Anticoagulação precoce foi definida como início do NOAC:
Dentro de 48h após início dos sintomas nos pacientes com AVE leve a moderado;
Nos dias 6 ou 7 após início dos sintomas em pacientes com AVE grave.
Anticoagulação tardia foi definida como início do NOAC:
No dia 3 ou 4 após início dos sintomas nos pacientes com AVE leve;
No dia 6 ou 7 após início dos sintomas nos pacientes com AVE moderado;
No dia 12, 13 ou 14 após início dos sintomas nos pacientes com AVE grave.
A gravidade do evento foi classificada de acordo com critérios radiológicos (tomografia ou ressonância).
Desfecho primário: composto por AVE recorrente, embolização sistêmica, sangramento extracraniano grave, hemorragia intracraniana sintomática ou morte vascular 30 dias após randomização.
Desfechos secundários: análise individual dos eventos do desfecho primário.
Resultados
Evento de desfecho primário ocorreu em 2.9% dos pacientes com anticoagulação precoce e em 4.1% daqueles com anticoagulação tardia (OR 0.70).
Desfechos secundários:
Sangramento extracraniano grave até 30 dias após randomização: 0.3% no grupo de anticoagulação precoce e 0.5% no grupo de anticoagulação tardia (OR 0.63).
Hemorragia intracraniana sintomática até 30 dias após randomização: 0.2% em ambos os grupos (OR 1.02).
AVE isquêmico recorrente até 30 dias da randomização: 1.4% no grupo da anticoagulação precoce e 2.5% no grupo da anticoagulação tardia (OR 0.57).

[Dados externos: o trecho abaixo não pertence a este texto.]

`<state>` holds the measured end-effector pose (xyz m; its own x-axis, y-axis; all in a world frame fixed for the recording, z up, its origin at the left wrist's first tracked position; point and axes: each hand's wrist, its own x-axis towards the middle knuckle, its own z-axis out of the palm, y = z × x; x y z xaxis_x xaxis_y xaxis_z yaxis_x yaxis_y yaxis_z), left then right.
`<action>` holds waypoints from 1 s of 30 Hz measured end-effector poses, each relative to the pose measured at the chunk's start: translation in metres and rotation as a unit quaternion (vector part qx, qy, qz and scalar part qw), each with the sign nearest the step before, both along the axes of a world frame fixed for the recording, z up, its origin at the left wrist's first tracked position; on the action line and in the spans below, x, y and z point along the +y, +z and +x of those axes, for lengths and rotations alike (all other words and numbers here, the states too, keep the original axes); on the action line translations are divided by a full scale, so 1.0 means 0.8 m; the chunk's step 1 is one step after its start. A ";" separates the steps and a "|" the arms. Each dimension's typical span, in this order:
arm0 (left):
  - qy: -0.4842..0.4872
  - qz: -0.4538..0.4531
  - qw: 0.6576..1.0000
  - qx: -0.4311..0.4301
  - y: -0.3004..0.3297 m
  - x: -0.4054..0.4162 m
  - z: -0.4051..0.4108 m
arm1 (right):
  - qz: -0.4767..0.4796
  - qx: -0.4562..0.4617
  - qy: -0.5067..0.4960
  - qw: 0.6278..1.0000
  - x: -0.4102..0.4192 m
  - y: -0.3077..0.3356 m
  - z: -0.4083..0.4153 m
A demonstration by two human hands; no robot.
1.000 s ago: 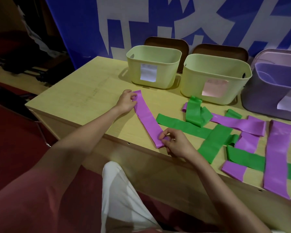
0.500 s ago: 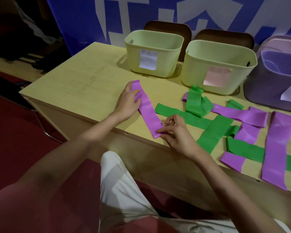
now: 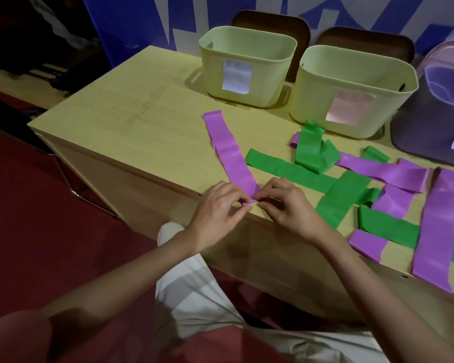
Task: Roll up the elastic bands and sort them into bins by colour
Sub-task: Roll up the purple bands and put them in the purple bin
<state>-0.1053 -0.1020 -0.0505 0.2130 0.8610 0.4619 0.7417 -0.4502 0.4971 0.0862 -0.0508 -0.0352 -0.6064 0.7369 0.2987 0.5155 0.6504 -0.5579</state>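
From the head camera, a long flat purple elastic band [image 3: 230,153] lies on the pale wooden table [image 3: 131,113]. It is smooth and shiny, with a small crease part way along. Its far end points toward the left pale green plastic bin [image 3: 247,66], and its near end sits at the table's front edge. There the left hand [image 3: 218,205] and the right hand [image 3: 286,205] both pinch that near end with curled fingers and thumbs, and a tiny bit of it is folded over. Half a second ago the left hand lay flat on the far end of the band; now it has come to the near end beside the right hand. To the right of this band lie more green and purple bands [image 3: 378,195], crossing each other.
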 end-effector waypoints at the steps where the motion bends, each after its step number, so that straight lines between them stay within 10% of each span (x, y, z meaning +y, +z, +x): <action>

A incidência de um composto de eventos (AVE isquêmico recorrente, embolização sistêmica, sangramento extracraniano grave, hemorragia intracraniana sintomática ou morte vascular) em 90 dias foi de 3.7% no grupo de anticoagulação precoce e de 5.6% no grupo de anticoagulação tardia (OR 0.65).
As taxas cumulativas de AVE isquêmico recorrente em 90 dias foram de 1.9% no grupo de anticoagulação precoce e de 3.1% no grupo de anticoagulação tardia (OR 0.60).
Discussão
O estudo ELAN foi capaz de corroborar o início precoce de NOACs em pacientes com AVE isquêmico embólico, apesar de alguns protocolos, como guidelines europeus e da AHA recomendarem início inclusive após 14 dias do quadro, de acordo com a gravidade do evento.
O estudo preferiu utilizar definições radiológicas de gravidade em vez de baseada no escore NIHSS, por ser uma alternativa independente da localização e do tamanho do infarto.
O estudo aponta a necessidade de mais trabalhos para confirmar se o resultado pode ser reproduzido nos casos de definições de gravidade baseadas no NIHSS.
Limitações apontadas: exclusão de pessoas já em uso de terapia anticoagulante antes do evento e a baixa média do escore NIHSS na randomização.
REFERÊNCIAS:
– U. Fischer, M, et al. Early versus Later Anticoagulation for Stroke with Atrial Fibrillation. N Engl J Med. Junho de 2023.
– Tratado de Geriatria e Gerontologia. Freitas, E.V.; Py, L.; Neri, A. L.; Cançado, F. A.. X.C.; Gorzoni, M.L.; Doll, J. 5ª. Edição.